At 17, I hitchhiked from Marrakesh to Goa, 10 years later I spent months in the high Himalayas trekking, a few years later I spent a month walking around Koh Samui sleeping on the beach and eating with the fishermen. Am I permitted to do something else now that i am 65 without someone taking a holier-than-thou attitude about it?

I have fought for my life in an Iranian alley, been lashed in a public square in Saudi Arabia and watched incoming MIRVs splash down in Kwajalein Lagoon, I think I have earned the right to experience the rest of my own life at whatever depth I damn well please.

Does the phrase "paying one's dues" have any meaning?
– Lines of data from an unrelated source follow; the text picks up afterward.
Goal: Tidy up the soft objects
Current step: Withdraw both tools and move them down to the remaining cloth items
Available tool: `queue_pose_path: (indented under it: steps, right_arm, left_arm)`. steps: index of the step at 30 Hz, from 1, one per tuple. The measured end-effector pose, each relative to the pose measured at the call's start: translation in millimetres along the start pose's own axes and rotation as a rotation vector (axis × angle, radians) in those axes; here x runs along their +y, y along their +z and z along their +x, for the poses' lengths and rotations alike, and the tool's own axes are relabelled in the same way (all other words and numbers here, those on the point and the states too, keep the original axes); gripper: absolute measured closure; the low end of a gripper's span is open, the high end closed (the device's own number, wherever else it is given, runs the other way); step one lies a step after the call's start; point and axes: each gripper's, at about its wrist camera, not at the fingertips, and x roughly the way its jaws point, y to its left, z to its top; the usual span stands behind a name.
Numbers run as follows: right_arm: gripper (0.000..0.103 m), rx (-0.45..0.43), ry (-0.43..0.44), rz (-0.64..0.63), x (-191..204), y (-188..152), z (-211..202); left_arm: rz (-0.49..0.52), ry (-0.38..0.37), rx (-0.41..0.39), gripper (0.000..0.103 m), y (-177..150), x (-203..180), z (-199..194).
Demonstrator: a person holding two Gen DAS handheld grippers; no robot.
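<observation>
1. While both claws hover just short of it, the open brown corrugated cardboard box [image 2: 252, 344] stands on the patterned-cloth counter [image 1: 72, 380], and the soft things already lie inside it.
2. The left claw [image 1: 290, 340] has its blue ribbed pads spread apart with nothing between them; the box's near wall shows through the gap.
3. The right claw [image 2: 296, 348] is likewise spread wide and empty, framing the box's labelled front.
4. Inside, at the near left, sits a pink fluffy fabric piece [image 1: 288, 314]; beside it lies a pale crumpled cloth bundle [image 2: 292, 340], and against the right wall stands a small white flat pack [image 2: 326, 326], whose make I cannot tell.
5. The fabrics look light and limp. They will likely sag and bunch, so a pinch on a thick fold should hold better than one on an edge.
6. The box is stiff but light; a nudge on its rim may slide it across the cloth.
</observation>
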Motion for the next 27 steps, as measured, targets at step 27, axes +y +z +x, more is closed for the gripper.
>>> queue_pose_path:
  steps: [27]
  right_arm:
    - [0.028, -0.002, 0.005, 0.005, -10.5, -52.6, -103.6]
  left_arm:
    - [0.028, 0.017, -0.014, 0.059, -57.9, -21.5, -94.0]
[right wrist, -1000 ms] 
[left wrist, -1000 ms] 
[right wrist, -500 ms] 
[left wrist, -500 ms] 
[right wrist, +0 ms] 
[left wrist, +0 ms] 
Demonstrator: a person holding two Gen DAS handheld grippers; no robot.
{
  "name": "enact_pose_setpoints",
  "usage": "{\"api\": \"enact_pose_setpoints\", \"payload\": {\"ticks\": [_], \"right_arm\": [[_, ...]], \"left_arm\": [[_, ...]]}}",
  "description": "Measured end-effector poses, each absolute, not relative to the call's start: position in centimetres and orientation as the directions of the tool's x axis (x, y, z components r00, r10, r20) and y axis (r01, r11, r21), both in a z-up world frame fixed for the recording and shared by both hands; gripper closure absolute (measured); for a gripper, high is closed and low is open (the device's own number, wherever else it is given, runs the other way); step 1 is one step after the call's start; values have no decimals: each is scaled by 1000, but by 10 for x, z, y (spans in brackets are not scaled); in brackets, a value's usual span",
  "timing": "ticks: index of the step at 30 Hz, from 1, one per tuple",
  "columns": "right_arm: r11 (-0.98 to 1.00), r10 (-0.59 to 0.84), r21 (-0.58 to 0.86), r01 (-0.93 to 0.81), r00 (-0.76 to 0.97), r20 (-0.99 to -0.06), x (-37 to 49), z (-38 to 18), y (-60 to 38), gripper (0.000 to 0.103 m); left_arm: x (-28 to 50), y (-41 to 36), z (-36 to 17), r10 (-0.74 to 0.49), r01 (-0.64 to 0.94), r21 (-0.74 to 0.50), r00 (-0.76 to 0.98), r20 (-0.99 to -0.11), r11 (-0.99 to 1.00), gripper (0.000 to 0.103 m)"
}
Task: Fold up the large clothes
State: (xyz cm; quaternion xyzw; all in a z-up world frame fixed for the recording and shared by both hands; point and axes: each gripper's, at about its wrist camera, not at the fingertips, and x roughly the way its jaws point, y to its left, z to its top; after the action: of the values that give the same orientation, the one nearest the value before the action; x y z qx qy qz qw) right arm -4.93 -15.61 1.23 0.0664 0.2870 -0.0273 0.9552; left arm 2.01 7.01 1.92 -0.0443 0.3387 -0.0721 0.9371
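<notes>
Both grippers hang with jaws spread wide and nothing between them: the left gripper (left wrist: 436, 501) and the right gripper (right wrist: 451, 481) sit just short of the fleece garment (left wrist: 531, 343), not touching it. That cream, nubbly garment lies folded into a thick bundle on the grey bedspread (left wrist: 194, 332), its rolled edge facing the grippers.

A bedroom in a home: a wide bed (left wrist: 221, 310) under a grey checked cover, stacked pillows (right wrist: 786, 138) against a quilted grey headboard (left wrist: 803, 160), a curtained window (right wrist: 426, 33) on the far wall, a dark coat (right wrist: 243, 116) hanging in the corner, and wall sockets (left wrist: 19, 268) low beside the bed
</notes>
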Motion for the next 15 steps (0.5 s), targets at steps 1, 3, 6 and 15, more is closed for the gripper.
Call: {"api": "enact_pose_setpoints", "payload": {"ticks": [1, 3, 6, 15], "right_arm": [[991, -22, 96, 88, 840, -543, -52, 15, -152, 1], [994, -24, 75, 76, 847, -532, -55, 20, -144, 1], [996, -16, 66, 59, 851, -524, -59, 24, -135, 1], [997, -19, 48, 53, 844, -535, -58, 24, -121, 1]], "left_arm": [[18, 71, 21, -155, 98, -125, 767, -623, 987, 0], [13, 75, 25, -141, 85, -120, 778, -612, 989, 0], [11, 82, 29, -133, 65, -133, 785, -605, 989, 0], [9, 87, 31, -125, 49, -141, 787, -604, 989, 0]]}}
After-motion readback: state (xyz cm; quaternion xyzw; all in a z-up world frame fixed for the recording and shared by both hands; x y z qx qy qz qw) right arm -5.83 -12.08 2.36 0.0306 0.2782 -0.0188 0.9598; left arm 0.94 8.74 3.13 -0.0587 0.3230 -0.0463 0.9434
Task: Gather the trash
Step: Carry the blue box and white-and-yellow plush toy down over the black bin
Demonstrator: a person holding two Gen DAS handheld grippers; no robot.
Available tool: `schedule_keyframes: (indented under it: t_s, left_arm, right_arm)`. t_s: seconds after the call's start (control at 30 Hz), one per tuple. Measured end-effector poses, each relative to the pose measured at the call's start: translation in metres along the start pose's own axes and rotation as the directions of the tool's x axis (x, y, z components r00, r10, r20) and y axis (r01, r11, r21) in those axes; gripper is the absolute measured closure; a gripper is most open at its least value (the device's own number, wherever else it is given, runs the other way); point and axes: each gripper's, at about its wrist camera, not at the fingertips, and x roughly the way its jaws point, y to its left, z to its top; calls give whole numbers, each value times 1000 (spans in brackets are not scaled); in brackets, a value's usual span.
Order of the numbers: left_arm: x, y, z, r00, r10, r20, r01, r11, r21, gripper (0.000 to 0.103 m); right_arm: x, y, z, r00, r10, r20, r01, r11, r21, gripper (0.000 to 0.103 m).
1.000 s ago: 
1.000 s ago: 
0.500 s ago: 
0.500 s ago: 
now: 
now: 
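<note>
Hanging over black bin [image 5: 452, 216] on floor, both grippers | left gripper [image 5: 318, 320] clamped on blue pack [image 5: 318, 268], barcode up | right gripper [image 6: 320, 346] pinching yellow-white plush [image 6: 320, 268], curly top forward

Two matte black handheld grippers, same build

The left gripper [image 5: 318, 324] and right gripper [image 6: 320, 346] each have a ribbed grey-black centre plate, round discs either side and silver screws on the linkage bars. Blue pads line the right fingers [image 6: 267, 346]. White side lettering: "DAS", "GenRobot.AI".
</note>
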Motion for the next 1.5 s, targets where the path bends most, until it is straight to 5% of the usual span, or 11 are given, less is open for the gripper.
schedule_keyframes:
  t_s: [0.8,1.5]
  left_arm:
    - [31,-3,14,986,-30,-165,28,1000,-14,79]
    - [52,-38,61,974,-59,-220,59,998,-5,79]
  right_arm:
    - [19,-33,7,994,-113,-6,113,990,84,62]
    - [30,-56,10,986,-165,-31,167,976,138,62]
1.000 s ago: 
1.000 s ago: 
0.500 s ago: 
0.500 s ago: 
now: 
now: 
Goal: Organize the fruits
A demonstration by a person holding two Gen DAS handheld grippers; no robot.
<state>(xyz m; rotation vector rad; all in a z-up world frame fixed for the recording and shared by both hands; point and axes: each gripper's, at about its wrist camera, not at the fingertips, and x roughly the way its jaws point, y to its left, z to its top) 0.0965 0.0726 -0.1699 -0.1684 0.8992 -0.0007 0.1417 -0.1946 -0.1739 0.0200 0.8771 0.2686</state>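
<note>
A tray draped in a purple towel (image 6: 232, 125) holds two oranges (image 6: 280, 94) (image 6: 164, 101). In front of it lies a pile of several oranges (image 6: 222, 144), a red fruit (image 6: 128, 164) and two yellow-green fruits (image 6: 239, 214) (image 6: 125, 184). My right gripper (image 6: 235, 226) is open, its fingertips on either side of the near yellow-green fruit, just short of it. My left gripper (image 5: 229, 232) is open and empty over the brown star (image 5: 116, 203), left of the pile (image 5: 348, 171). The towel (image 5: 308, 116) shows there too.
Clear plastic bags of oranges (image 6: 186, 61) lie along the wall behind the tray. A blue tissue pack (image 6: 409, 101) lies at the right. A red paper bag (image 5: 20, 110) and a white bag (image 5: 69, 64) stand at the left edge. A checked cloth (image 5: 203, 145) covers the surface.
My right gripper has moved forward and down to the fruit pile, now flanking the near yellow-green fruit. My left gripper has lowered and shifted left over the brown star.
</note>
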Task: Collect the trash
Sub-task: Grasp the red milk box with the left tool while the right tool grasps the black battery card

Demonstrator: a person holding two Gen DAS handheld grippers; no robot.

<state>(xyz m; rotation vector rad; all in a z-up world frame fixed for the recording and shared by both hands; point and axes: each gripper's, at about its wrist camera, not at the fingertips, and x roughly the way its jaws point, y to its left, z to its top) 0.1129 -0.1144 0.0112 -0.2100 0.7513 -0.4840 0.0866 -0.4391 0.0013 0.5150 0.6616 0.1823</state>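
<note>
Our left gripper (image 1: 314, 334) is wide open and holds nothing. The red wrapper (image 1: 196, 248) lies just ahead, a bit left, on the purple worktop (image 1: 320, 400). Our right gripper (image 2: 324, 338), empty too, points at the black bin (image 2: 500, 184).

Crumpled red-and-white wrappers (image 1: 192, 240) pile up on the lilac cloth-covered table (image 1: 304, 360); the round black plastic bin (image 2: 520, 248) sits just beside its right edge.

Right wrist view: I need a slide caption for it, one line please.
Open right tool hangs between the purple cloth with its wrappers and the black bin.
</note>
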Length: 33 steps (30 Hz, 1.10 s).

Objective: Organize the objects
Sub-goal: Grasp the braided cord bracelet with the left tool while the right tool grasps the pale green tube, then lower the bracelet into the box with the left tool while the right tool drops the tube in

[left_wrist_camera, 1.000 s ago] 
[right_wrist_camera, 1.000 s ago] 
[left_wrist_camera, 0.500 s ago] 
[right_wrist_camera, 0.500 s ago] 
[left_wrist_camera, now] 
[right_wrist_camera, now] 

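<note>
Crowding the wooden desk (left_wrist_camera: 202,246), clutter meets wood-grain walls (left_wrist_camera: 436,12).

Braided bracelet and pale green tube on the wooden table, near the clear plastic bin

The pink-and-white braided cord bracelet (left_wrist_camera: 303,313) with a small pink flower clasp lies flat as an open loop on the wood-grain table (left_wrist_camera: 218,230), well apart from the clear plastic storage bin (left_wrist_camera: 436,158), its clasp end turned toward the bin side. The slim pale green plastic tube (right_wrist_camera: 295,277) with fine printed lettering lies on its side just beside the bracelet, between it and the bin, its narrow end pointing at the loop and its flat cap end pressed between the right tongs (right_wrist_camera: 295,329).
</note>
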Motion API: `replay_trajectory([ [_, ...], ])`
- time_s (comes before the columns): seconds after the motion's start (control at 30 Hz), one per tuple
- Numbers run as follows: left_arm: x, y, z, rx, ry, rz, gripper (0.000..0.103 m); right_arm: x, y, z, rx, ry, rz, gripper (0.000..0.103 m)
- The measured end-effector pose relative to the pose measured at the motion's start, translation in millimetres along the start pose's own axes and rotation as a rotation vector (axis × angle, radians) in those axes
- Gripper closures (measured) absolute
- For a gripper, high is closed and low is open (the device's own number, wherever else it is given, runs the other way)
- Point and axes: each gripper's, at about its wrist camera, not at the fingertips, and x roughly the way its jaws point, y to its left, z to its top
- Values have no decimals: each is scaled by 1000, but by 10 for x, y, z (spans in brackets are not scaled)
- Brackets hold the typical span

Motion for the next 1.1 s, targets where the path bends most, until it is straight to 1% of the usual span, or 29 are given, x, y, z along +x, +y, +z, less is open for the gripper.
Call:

Because I paid mine a long time ago......
This tread went meandering off the path when someone suggested nobody would do the loop in an 8 foot dinghy, so I gave a 12,100 mile canoe journey example and suggested that the experience could be ‘richer/deeper’ in a small craft.

I’m not saying boating experiences in larger boats are thereby meaningless, but using your Himalayan trekking example, would it be a similar experience if you could hop on a Greyhound bus and tour through those valleys?

We’re close to retirement and enjoy the comforts of our boat, but miss the direct contact with the elements. Last week I was motoring around in our dinghy and couldn’t hear the wing tip whistling of a flock of Surf Scoters, or the "gluck-gluck" sound Ravens make when they turn upside down in flight for the fun of it.

My wife’s Honda Civic got t-boned on the drivers side door by a Dodge Ram pickup driven by a guy having a seizure who had the gas peddle floored. The rules to the game of Life changed in a heartbeat and sea kayaking was out, so we bought a boat to get back out there and have our daughter grow up knowing what an amazing place we live in.

Hey... maybe that’s why I’m going all nostalgic today...because we’re not boaters by choice, but had it forced upon us by a random crap event...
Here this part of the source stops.